Bogdan explained several key areas where non-clinical AI is being implemented in healthcare:
• Population health
• Health tracking apps
• Identifying and addressing gaps in health equity
• Revenue cycle management streamlining
• Hospital-wide monitoring for length of stay, bed turn over rates, early sepsis detection and readmissions
• Data analytics for key performance indicators
• Enabling better patient wellness and preventative care
A growing number of companies and health systems are now using health tracking apps to better monitor patients’ health. According to Bogdan, this is another area where AI can help, namely by monitoring large amounts of patient data and identifying people who may require physical followup, or those who may have issues with mental health or burnout.
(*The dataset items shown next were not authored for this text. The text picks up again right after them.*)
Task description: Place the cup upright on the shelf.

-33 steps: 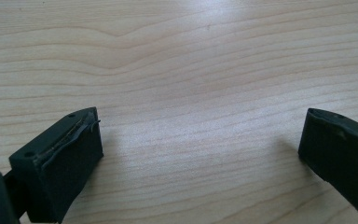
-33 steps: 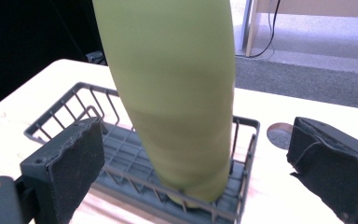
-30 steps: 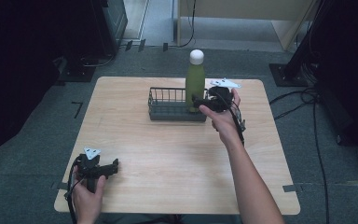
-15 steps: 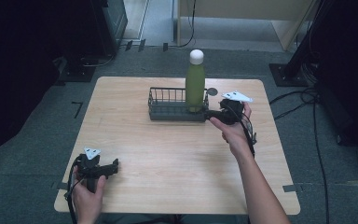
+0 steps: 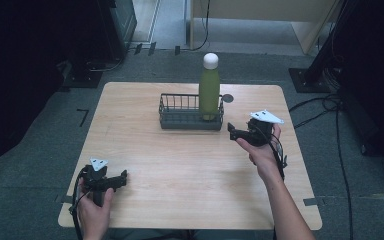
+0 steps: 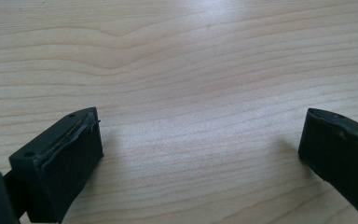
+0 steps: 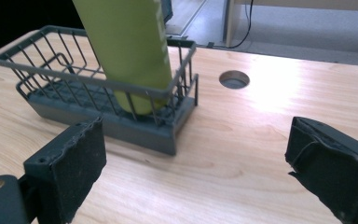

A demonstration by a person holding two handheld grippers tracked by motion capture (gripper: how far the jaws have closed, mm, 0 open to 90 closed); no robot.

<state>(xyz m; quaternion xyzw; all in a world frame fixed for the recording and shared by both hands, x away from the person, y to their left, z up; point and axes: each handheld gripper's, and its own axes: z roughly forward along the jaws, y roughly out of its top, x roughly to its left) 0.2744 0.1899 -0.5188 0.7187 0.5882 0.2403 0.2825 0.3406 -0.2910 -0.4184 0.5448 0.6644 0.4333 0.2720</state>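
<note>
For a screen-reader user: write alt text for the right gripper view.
A green bottle stands upright at the right end of a dark grey wire basket on a light wooden table. The right gripper is open with nothing in it, its two black fingers framing the foreground short of the basket. A round hole is cut in the tabletop behind.

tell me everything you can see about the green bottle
The green bottle is a tall, smooth cylinder in matte olive green, metal or coated by its look, topped with a rounded white cap. It stands upright at the right end of the dark grey wire basket, its base on the basket floor and its side close against the wires at that end. In the right gripper view faint lettering runs down its side, too small to read. Nothing grips it: the right gripper hangs open beside the basket, apart from it.
</note>
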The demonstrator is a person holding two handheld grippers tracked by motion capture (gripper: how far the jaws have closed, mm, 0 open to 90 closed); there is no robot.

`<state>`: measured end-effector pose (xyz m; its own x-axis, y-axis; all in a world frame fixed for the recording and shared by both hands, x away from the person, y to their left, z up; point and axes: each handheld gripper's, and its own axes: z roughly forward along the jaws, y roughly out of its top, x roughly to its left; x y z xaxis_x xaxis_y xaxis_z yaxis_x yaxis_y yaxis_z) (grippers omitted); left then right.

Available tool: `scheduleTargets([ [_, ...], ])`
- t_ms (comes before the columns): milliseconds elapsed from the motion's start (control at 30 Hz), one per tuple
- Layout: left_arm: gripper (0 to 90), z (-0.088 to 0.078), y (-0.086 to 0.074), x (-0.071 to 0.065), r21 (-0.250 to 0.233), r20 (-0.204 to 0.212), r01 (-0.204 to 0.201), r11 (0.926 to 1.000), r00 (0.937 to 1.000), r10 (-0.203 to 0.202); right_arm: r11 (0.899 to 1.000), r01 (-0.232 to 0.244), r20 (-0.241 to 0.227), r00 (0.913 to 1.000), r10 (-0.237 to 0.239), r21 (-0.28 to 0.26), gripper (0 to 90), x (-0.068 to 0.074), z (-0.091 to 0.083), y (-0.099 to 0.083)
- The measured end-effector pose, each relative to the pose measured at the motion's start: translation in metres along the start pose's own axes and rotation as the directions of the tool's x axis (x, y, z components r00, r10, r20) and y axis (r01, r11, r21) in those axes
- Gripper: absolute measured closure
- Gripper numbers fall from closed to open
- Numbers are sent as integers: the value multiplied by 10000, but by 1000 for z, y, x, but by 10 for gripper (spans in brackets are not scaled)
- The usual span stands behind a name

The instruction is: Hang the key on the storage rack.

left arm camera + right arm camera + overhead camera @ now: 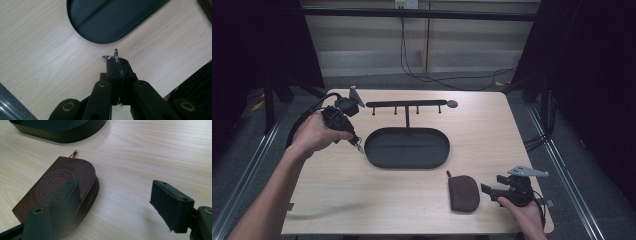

“There is a growing body of research that is being incorporated into these health and wellness applications, and AI is at the heart of a lot of them. That might include how to de-stress or offering information about nutrition, suggesting medical tests you may need or a list of medical providers you can see,” Bogdan explained.
FDA looking at changing its regulatory approach to AI
AI products are different from previous types of software, since some types of AI can learn on their own once deployed. The FDA requires a new approach to how the cleared AI algorithms are monitored over time once they are in real-world healthcare settings.
When reviewing AI products, the FDA’s Center for Devices and Radiological Health (CDRH) is considering a total product lifecycle-based regulatory framework for these technologies that would allow for modifications to be made from real-world learning and adaptation, while ensuring that the safety and effectiveness of the software as a medical device are maintained. Such a regulatory framework could enable the FDA and manufacturers to evaluate and monitor a software product from its premarket development to post-market performance. This approach could allow for the FDA’s regulatory oversight to embrace the iterative improvement power of AI and ML-based software as a medical device, while assuring patient safety. This system under consideration is based on feedback from a 2019 AI stakeholder’s meeting, and the proposed framework is outlined in a 2021 action plan.